> WHAT TO DO: All of the records must be given again exactly.

> DATA PROVIDED:

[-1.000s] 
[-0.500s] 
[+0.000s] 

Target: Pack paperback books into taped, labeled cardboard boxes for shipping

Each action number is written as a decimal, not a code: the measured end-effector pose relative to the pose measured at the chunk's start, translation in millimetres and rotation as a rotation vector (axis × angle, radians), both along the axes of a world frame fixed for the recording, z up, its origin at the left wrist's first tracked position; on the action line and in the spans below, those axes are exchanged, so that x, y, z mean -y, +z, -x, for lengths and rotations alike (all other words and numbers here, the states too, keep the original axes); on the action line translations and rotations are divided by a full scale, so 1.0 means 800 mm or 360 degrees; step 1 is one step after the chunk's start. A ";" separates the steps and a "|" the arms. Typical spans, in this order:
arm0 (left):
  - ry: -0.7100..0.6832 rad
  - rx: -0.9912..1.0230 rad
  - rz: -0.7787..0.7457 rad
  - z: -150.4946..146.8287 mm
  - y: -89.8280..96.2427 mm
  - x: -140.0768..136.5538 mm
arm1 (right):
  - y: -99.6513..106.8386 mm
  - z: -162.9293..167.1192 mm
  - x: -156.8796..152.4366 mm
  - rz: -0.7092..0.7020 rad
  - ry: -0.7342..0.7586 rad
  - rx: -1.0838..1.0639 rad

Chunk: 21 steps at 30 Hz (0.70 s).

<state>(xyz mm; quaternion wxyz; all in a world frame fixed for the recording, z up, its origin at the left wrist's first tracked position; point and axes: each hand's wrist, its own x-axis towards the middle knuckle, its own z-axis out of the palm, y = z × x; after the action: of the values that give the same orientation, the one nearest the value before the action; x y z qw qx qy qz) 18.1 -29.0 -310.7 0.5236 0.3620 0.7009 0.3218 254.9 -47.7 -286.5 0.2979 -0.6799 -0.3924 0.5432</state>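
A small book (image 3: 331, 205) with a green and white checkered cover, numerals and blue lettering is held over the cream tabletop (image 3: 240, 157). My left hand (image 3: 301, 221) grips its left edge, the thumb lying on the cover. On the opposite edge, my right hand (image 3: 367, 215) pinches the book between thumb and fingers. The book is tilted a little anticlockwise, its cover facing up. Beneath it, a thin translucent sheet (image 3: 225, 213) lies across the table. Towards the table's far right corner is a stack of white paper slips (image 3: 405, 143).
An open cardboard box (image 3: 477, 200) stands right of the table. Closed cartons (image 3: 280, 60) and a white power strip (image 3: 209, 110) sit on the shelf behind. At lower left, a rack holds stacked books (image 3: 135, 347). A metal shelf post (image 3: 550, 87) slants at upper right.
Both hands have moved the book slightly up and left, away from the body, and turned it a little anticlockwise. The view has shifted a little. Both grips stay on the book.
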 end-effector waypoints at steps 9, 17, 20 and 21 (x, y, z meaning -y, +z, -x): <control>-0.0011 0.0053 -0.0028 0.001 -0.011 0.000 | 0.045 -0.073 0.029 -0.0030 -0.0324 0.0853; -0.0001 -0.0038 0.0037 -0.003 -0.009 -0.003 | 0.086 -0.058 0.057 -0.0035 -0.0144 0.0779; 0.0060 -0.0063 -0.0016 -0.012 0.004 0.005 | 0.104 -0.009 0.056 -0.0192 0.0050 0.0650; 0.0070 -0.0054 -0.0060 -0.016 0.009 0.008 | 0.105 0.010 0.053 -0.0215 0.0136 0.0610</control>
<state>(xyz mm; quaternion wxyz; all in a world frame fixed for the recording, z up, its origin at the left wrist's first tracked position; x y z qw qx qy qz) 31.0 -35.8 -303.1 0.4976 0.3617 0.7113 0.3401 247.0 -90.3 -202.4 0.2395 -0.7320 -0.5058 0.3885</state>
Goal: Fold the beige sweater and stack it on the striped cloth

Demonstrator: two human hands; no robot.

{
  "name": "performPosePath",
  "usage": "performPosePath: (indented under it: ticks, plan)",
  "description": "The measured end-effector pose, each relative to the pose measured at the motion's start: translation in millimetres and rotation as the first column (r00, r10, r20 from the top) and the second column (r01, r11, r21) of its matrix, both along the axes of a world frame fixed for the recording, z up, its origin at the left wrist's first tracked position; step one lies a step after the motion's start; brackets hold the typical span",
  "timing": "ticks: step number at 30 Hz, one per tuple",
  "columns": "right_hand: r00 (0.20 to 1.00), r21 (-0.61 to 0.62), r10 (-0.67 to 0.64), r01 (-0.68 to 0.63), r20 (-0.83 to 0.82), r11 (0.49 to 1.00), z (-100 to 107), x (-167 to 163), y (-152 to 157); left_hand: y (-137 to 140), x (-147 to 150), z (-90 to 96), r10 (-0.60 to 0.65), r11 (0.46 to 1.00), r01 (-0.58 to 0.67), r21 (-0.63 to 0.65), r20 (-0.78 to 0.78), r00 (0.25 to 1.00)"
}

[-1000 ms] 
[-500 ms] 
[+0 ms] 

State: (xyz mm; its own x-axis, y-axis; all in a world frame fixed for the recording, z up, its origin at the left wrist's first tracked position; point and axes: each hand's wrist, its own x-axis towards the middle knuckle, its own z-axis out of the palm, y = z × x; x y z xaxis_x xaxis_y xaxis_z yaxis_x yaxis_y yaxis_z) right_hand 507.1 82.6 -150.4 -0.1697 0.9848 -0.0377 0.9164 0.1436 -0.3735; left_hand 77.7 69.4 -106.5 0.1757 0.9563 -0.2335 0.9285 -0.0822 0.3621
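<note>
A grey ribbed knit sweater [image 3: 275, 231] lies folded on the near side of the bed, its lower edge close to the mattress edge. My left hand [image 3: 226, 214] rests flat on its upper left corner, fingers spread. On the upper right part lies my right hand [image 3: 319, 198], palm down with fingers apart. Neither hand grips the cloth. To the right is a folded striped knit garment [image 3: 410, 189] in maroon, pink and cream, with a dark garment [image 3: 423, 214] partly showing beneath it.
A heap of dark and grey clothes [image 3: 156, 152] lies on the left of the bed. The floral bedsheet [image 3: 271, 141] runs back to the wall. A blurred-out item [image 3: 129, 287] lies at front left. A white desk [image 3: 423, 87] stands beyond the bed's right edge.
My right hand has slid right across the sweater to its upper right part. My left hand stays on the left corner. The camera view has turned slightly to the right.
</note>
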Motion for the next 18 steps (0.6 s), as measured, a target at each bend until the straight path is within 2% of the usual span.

> RESPONSE TO THIS EXERCISE:
[-1.000s] 
[-0.500s] 
[+0.000s] 

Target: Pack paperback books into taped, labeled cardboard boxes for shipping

Each action number is written as a decimal, not a code: the measured end-effector pose relative to the pose measured at the chunk's start, translation in millimetres and rotation as a rotation vector (axis × angle, radians), both along the axes of a world frame fixed for the recording, z up, its origin at the left wrist's first tracked position; on the action line and in the spans below, those axes are exchanged, so that x, y, z mean -y, +z, -x, for lengths and rotations alike (all other words and numbers here, the states too, keep the original axes); on the action line translations and rotations are divided by a full scale, so 1.0 means 800 mm or 360 degrees; step 1 is one step after the chunk's start. A ";" separates the steps and a "|" the arms. Typical spans, in this order:
arm0 (left):
  - ry: -0.7100..0.6832 rad
  - rx: -0.9912..1.0230 rad
  - rz: -0.7787..0.7457 rad
  - z: -150.4946..146.8287 mm
  - y: -89.8280..96.2427 mm
  - x: -140.0768..136.5538 mm
arm1 (right):
  - y: -99.6513..106.8386 mm
  - z: -162.9293..167.1192 mm
  - x: -156.8796..152.4366 mm
  - rz: -0.7092..0.7020 rad
  - ry: -0.7342..0.7586 rad
  - rx: -1.0838..1.0639 rad

Chunk: 21 steps at 30 Hz (0.70 s).

<state>(xyz mm; quaternion wxyz; all in a world frame fixed for the recording, z up, its origin at the left wrist's first tracked position; point and axes: each hand's wrist, its own x-axis towards the middle knuckle, its own z-axis out of the palm, y = z × x; after the action: of the values that give the same orientation, the one nearest the value before the action; x y z qw qx qy qz) 18.1 -29.0 -310.7 0.5236 0.3620 0.7009 0.3218 254.9 -47.7 -286.5 0.2979 -0.6799 -0.3924 0.5432</state>
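A small book (image 3: 331, 205) with a green and white checkered cover, numerals and blue lettering is held over the cream tabletop (image 3: 240, 157). My left hand (image 3: 301, 221) grips its left edge, the thumb lying on the cover. On the opposite edge, my right hand (image 3: 367, 215) pinches the book between thumb and fingers. The book is tilted a little anticlockwise, its cover facing up. Beneath it, a thin translucent sheet (image 3: 225, 213) lies across the table. Towards the table's far right corner is a stack of white paper slips (image 3: 405, 143).
An open cardboard box (image 3: 477, 200) stands right of the table. Closed cartons (image 3: 280, 60) and a white power strip (image 3: 209, 110) sit on the shelf behind. At lower left, a rack holds stacked books (image 3: 135, 347). A metal shelf post (image 3: 550, 87) slants at upper right.
Both hands have moved the book slightly up and left, away from the body, and turned it a little anticlockwise. The view has shifted a little. Both grips stay on the book.
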 end-effector waypoints at steps 9, 17, 20 and 21 (x, y, z meaning -y, +z, -x): <control>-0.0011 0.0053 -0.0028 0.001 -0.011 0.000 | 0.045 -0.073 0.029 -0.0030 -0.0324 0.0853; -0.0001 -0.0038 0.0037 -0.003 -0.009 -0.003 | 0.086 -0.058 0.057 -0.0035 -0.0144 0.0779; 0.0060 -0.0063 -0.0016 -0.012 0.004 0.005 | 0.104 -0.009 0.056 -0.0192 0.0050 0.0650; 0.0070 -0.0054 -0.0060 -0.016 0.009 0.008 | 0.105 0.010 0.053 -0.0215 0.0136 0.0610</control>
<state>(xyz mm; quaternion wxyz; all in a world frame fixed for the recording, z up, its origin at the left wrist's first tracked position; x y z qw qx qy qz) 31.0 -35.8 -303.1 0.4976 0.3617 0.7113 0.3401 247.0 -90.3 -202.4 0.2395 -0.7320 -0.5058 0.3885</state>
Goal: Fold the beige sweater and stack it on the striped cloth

Demonstrator: two human hands; no robot.

{
  "name": "performPosePath",
  "usage": "performPosePath: (indented under it: ticks, plan)",
  "description": "The measured end-effector pose, each relative to the pose measured at the motion's start: translation in millimetres and rotation as the first column (r00, r10, r20 from the top) and the second column (r01, r11, r21) of its matrix, both along the axes of a world frame fixed for the recording, z up, its origin at the left wrist's first tracked position; step one lies a step after the motion's start; brackets hold the typical span",
  "timing": "ticks: step number at 30 Hz, one per tuple",
  "columns": "right_hand: r00 (0.20 to 1.00), r21 (-0.61 to 0.62), r10 (-0.67 to 0.64), r01 (-0.68 to 0.63), r20 (-0.83 to 0.82), r11 (0.49 to 1.00), z (-100 to 107), x (-167 to 163), y (-152 to 157); left_hand: y (-137 to 140), x (-147 to 150), z (-90 to 96), r10 (-0.60 to 0.65), r11 (0.46 to 1.00), r01 (-0.58 to 0.67), r21 (-0.63 to 0.65), r20 (-0.78 to 0.78), r00 (0.25 to 1.00)"
}

[-1000 ms] 
[-500 ms] 
[+0 ms] 

State: (xyz mm; its own x-axis, y-axis; all in a world frame fixed for the recording, z up, its origin at the left wrist's first tracked position; point and axes: each hand's wrist, its own x-axis towards the middle knuckle, its own z-axis out of the palm, y = z × x; x y z xaxis_x xaxis_y xaxis_z yaxis_x yaxis_y yaxis_z) right_hand 507.1 82.6 -150.4 -0.1697 0.9848 -0.0377 0.9164 0.1436 -0.3735; left_hand 77.7 69.4 -106.5 0.1757 0.9563 -0.2335 0.9285 -0.0822 0.3621
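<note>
A grey ribbed knit sweater [image 3: 275, 231] lies folded on the near side of the bed, its lower edge close to the mattress edge. My left hand [image 3: 226, 214] rests flat on its upper left corner, fingers spread. On the upper right part lies my right hand [image 3: 319, 198], palm down with fingers apart. Neither hand grips the cloth. To the right is a folded striped knit garment [image 3: 410, 189] in maroon, pink and cream, with a dark garment [image 3: 423, 214] partly showing beneath it.
A heap of dark and grey clothes [image 3: 156, 152] lies on the left of the bed. The floral bedsheet [image 3: 271, 141] runs back to the wall. A blurred-out item [image 3: 129, 287] lies at front left. A white desk [image 3: 423, 87] stands beyond the bed's right edge.
My right hand has slid right across the sweater to its upper right part. My left hand stays on the left corner. The camera view has turned slightly to the right.
</note>
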Motion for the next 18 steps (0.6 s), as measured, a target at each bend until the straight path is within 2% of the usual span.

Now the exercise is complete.